# What the task asks
This task calls for copying every line in the data below that contains the word "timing".

# Working data
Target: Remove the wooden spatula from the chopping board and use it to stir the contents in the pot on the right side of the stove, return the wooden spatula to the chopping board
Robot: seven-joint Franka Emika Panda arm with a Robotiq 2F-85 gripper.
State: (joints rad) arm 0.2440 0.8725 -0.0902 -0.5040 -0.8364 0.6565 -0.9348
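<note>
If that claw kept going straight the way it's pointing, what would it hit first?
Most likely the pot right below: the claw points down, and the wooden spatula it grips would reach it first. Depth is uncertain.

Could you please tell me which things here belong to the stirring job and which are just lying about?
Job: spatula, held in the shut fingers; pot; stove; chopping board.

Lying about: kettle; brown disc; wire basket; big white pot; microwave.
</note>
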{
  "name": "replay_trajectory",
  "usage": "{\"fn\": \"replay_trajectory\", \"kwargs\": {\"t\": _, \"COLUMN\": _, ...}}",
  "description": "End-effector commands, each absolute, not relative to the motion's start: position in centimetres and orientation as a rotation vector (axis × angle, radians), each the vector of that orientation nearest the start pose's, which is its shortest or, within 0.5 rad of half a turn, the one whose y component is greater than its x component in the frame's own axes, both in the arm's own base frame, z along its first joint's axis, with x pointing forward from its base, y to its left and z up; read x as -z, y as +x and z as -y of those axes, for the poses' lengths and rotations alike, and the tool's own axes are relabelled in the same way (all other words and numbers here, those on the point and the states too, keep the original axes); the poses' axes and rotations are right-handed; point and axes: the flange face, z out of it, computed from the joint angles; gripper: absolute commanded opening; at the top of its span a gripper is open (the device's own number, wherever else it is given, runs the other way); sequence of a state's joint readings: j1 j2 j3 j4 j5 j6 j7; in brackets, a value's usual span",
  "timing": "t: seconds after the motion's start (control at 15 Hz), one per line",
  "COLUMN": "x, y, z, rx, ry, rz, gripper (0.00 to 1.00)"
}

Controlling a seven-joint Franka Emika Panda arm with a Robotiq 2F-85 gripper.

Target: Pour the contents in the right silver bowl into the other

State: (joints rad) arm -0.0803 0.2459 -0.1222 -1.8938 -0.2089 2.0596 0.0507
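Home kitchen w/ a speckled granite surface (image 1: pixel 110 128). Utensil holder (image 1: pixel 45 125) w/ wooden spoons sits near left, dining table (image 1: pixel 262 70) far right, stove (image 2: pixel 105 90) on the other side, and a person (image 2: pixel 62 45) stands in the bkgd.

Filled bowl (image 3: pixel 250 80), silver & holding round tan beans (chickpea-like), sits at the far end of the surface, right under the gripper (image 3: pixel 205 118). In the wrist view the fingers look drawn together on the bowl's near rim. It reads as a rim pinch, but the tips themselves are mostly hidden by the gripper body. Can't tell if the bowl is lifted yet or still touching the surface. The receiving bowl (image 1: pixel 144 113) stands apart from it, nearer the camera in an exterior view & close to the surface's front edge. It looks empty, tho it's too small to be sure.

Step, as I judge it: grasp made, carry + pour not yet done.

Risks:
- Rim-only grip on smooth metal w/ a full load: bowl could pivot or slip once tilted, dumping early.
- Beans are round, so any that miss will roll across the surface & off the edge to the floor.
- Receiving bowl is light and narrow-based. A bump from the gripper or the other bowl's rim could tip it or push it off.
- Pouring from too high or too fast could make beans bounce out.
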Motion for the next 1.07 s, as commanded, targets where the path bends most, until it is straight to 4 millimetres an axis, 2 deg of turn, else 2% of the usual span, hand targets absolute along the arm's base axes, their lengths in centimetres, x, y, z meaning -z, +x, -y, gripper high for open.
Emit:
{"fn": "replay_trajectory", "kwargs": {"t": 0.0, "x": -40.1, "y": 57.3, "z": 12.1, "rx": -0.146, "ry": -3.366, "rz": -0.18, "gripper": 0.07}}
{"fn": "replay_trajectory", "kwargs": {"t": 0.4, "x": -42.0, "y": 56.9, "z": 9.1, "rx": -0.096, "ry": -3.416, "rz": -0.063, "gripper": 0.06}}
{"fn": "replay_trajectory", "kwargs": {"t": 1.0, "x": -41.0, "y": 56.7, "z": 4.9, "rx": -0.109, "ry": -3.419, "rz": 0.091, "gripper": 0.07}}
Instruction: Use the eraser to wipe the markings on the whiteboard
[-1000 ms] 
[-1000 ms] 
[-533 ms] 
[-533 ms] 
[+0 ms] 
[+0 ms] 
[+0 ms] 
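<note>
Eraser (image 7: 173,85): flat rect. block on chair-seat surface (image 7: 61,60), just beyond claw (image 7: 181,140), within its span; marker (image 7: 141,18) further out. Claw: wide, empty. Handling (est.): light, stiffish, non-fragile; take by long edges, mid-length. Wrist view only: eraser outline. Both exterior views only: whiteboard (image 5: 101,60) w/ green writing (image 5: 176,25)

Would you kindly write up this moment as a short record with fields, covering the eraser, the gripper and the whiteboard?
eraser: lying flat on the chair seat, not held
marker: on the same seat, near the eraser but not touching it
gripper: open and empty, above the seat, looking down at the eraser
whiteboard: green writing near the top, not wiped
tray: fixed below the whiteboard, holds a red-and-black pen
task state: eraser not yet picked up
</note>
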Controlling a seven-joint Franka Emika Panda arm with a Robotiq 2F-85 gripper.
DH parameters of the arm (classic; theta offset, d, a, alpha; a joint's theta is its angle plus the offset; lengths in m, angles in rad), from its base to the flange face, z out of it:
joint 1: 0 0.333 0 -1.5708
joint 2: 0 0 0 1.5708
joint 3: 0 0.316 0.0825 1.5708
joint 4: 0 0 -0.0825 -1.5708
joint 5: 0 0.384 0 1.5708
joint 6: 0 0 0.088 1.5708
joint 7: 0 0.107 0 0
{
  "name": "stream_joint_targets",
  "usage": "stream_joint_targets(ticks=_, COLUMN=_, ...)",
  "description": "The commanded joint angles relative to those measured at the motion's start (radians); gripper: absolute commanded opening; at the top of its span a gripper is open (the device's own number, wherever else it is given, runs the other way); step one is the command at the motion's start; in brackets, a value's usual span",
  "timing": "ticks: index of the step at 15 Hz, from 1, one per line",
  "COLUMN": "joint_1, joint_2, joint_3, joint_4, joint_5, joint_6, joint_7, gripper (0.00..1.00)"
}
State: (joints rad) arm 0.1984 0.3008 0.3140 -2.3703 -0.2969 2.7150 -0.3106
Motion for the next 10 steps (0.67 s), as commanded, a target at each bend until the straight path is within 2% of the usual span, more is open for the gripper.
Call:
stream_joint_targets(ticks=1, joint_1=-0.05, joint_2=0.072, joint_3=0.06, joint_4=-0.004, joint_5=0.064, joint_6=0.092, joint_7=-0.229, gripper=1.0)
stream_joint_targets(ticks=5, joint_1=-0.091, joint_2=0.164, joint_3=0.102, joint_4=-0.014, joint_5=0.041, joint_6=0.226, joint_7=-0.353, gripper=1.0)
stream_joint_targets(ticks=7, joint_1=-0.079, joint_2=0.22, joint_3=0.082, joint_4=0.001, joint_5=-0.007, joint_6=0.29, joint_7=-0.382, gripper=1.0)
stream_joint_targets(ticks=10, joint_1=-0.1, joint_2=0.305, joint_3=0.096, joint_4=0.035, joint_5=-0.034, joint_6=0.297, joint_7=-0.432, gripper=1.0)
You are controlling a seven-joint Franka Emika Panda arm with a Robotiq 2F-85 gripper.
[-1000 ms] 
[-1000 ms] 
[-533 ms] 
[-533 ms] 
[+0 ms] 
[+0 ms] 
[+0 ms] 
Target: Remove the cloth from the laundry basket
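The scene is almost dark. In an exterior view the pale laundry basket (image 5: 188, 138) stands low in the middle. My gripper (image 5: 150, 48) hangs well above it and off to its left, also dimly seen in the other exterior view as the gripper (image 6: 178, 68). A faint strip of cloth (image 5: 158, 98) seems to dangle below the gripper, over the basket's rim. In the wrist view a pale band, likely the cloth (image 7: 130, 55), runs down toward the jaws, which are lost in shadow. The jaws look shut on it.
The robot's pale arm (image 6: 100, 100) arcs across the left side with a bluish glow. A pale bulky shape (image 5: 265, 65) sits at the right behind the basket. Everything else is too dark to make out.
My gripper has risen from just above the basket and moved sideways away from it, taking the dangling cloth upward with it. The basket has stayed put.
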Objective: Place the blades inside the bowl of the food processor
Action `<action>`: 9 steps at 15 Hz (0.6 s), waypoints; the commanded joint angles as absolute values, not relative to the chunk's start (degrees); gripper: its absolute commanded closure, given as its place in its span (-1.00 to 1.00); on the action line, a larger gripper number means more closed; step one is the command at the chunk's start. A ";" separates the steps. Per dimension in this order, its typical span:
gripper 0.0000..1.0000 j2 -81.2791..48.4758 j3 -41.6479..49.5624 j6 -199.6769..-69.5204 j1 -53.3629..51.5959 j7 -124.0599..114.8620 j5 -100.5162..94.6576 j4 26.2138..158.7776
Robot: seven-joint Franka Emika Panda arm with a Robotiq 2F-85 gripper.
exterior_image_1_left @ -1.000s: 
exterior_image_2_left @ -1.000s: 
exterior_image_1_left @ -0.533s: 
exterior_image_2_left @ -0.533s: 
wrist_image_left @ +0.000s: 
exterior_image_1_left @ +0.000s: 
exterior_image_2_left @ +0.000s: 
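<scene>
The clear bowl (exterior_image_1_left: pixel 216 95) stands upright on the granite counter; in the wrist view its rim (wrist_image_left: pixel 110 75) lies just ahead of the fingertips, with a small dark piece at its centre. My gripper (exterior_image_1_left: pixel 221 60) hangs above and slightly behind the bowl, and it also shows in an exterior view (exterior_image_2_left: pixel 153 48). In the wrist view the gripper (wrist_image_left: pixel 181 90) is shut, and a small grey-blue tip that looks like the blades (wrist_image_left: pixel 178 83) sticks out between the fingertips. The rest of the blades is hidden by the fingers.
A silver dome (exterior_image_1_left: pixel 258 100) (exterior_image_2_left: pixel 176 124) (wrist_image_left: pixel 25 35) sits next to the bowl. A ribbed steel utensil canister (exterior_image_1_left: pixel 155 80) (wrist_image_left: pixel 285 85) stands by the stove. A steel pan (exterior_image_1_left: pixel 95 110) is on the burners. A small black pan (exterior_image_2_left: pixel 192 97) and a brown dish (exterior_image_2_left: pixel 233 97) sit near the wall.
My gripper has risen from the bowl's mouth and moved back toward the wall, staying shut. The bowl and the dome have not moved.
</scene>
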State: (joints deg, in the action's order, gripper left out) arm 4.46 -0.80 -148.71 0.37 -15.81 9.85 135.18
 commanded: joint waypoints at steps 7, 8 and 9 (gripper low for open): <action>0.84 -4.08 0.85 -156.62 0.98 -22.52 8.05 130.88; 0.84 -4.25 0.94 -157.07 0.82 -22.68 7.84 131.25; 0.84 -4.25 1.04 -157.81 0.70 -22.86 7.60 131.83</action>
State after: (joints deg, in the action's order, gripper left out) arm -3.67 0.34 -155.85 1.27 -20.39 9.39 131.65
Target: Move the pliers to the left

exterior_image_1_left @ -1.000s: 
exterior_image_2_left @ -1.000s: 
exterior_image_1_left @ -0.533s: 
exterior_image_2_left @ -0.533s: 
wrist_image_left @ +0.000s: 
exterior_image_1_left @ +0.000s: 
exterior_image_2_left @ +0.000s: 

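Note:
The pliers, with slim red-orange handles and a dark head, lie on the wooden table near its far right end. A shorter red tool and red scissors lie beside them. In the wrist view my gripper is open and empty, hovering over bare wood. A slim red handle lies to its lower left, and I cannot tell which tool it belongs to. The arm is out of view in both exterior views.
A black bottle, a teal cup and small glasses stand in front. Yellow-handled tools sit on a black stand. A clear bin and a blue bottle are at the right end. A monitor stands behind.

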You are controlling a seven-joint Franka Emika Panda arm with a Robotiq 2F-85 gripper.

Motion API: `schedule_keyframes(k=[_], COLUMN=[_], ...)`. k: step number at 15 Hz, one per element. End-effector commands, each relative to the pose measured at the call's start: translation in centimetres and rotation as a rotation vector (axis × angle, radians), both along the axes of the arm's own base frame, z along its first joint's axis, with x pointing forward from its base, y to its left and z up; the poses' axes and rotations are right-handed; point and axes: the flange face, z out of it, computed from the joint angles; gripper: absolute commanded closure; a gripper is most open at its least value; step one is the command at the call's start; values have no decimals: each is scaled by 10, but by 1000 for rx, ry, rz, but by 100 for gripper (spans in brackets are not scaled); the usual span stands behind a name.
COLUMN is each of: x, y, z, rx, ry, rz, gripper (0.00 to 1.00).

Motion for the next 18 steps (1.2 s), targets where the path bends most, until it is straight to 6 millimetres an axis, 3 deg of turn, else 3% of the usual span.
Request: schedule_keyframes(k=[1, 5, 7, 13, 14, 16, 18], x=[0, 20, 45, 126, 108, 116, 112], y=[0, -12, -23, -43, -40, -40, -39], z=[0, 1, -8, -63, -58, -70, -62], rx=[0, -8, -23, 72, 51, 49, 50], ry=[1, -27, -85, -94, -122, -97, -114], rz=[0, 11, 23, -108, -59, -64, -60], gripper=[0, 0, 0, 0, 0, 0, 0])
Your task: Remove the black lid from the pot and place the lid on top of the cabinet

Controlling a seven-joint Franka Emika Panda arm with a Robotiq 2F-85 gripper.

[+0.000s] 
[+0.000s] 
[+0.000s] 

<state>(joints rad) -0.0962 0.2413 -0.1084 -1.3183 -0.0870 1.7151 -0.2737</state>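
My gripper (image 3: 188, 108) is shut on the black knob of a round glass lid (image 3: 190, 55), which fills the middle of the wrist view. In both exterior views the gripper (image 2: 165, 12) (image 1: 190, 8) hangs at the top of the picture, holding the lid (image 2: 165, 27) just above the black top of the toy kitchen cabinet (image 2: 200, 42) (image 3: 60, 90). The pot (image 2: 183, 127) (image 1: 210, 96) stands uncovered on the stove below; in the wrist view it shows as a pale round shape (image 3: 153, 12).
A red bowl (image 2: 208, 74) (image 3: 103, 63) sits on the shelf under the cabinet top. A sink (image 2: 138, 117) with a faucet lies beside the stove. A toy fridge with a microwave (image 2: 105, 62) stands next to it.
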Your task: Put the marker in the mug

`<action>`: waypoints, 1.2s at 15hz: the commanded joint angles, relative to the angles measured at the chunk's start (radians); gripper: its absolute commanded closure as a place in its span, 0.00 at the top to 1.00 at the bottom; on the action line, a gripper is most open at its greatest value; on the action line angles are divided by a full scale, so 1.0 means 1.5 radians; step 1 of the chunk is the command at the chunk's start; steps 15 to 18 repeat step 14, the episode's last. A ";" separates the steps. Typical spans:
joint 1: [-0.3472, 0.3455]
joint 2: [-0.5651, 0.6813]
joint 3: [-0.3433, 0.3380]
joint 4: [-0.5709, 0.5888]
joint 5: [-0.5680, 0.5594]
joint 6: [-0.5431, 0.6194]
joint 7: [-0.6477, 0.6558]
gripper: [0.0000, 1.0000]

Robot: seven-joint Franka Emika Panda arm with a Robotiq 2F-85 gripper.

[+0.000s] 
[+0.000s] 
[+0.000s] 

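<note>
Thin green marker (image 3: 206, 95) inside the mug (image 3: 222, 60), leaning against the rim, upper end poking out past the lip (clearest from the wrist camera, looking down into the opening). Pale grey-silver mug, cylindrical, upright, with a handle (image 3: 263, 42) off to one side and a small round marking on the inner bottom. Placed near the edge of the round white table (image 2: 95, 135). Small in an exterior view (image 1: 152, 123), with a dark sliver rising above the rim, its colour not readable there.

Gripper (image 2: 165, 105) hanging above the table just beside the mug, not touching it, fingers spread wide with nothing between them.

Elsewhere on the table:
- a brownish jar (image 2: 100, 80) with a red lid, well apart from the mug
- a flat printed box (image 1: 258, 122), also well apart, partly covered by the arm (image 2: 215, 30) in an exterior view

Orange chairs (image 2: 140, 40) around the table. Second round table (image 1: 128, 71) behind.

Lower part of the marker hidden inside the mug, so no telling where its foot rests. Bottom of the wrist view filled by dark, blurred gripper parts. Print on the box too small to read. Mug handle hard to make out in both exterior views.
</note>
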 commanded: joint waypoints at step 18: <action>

# Solution
  "timing": "t: seconds after the motion's start (control at 15 Hz), one per line",
  "timing": "ticks: index of the step at 15 Hz, from 1, one per line",

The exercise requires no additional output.